January 24, 2024

Rent burden in Germany continues to rise

Net rents in major German cities (A-cities) are 70 per cent more expensive than 13 years ago. The rent burden for low-income households is 31 per cent across Germany. And: the development of rents is dependent on the development of incomes, particularly in the south. These are the key findings of a new study by economic and property data provider empirica regio GmbH. Our conclusion: The housing market is facing major challenges. The demand for new and affordable housing in Germany continues to grow. And: those who can, will stay in their own home.

The rent burden on households has risen significantly in all regions and cities. This is the result of one of our new surveys, which we would like to present here. According to the study, households with a medium income spend an average of around 24 per cent of their net income on rent when signing a new tenancy agreement, and in metropolitan areas the figure is almost a third. Between 2012 and 2022, the rent burden thus rose by around 2 percentage points from 22 to 24 per cent nationwide. In the major metropolises, the burden rose from 30 to 34 per cent in the same period.

The study took into account both the household income and the resulting rent burden of households with a middle income (median income) and households whose income is on the threshold of the lower third of the income distribution.

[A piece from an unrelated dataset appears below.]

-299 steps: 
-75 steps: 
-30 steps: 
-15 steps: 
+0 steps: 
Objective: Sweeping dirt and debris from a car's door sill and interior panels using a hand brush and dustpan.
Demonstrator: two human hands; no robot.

The second group therefore includes households that have a lower income but are still above the basic income level. Both income groups are compared with the average advertised net cold rent for a rented flat of 60 to 80 square metres. The rent burden therefore relates to the expected burden when a new tenancy agreement is concluded and not to existing tenancy agreements. Cold and warm ancillary costs are not considered in the analysis.

Sharp rise in rents, particularly in the metropolitan areas

Significant development: In general, we have seen a sharp rise in rents in high-growth regions, particularly in southern Germany and around Berlin, which have increasingly decoupled from income growth. In 2022 in particular, rents in many regions have risen even more sharply than in previous years. One consequence of this development is that those who can will stay in their current home for the time being. It will then be difficult for households that have to move.

According to our survey, low-income households in particular are suffering from the rental trend. With an income on the threshold of the lower third of the income distribution, the average household nationwide will spend around 31 per cent of its household income on rent after moving in 2022, 3 percentage points more than in 2012. Until 2021, the average annual rate of change in rents nationwide was 3.4 per cent, only slightly higher than the income trend at the threshold of the lower third (2.8 per cent per year). From 2021 to 2022, however, rents rose by an average of 5.8 per cent, while incomes in this group only increased by 2.2 per cent.

Rental price dynamics are becoming a burden for low-income households

Our conclusion is therefore: even if there are exceptions, the high rental price dynamics since 2021 are increasingly becoming a burden, especially for low-income households. If these households have to move, there is a threat of considerable additional burdens. At the same time, we are seeing an increase in the cost of living that will once again significantly overshadow the rental price trend. The remaining budget will then become smaller. We therefore urgently need an increased supply and affordable housing to provide relief here.

Data basis

The determination of so-called hedonic prices is a method that takes into account changes in quality, as the advertised housing offer can vary over time. The type of apartment considered for this evaluation has a living area of 60-80m², upscale furnishings, and no specific age class (both new construction and existing). The data used in this analysis are published as the housing price index .

The data basis is an extensive collection of carefully prepared real estate market data from more than 100 sources (offer data) from the VALUE Market Database . The collection is fed by continuously researched real estate advertisements throughout Germany.

The net income of private households is determined by adding monetary social benefits and other current transfers to the primary income, which private households receive predominantly from the state; on the other hand, income and wealth taxes, social contributions and other current transfers that private households have to pay are deducted. The available income of private households thus corresponds to the income that ultimately flows to private households and that they can use for consumption and saving purposes. The distribution of net incomes is estimated using the empirica income model. This takes into account data from wage and income tax statistics, national accounts and other data for modeling the different regional income distributions.

The empirica regional database  offers a data collection for research and market observation at a regional level in Germany. Observing regional real estate markets and preparing data-based decisions requires a reliable and current database. The less effort required to prepare the data, the better. The regional database is continuously updated and combines official data sources with commercial data sources as well as its own analyses and calculations.